Anant Shrivastava
17 july 2011
This Paper discusses about a relatively nascent field of Web Application finger printing, how automated web application fingerprinting is performed in the current scenarios, what are the visible shortcomings in the approach and then discussing about ways and means to avoid Web Application Finger Printing.
Finger printing in its simplest senses is a method used to identify objects. Same Term has been used to identify TCP/IP Stack Implementation and was known as TCP/IP finger printing. And similar usage has been extended lately to identify web applications Installed on the Http Server. If you know your enemies and know yourself, you can win a hundred battles without a single loss The Art of War (Chapter 3) in the same spirit Web Application finger printing is performed to identify the Application and software stacks running on the HTTP Server. Web Application finger printing is at its nascent stage as of now, however we are observing increasing awareness about it and large number of automated solution emerging in the market.

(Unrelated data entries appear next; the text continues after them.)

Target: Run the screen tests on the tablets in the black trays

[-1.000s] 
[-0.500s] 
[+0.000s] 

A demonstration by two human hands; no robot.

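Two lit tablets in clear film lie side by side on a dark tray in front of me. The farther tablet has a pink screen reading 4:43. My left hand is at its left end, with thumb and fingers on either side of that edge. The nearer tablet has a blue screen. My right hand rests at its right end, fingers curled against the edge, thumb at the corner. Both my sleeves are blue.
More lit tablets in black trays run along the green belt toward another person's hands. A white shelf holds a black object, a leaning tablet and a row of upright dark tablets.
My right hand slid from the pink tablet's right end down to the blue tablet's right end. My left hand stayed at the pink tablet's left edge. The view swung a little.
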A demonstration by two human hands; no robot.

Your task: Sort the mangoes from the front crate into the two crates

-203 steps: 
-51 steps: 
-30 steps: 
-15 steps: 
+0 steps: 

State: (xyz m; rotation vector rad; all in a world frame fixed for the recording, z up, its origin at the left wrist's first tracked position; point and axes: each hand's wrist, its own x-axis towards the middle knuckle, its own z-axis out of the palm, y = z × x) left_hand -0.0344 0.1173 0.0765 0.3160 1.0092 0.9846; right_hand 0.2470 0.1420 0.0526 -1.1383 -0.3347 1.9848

Web Application finger printing is a quintessential part of Information Gathering phase [4] of (ethical) hacking. It allows narrowing / drilling down on specifics instead of looking for all clues. Also an Accurately identified application can help us in quickly pinpointing known vulnerabilities and then moving ahead with remains aspects. This Step is also essential to allow pen tester to customize its payload or exploitation techniques based on the identification and to increase the chances of successful intrusion.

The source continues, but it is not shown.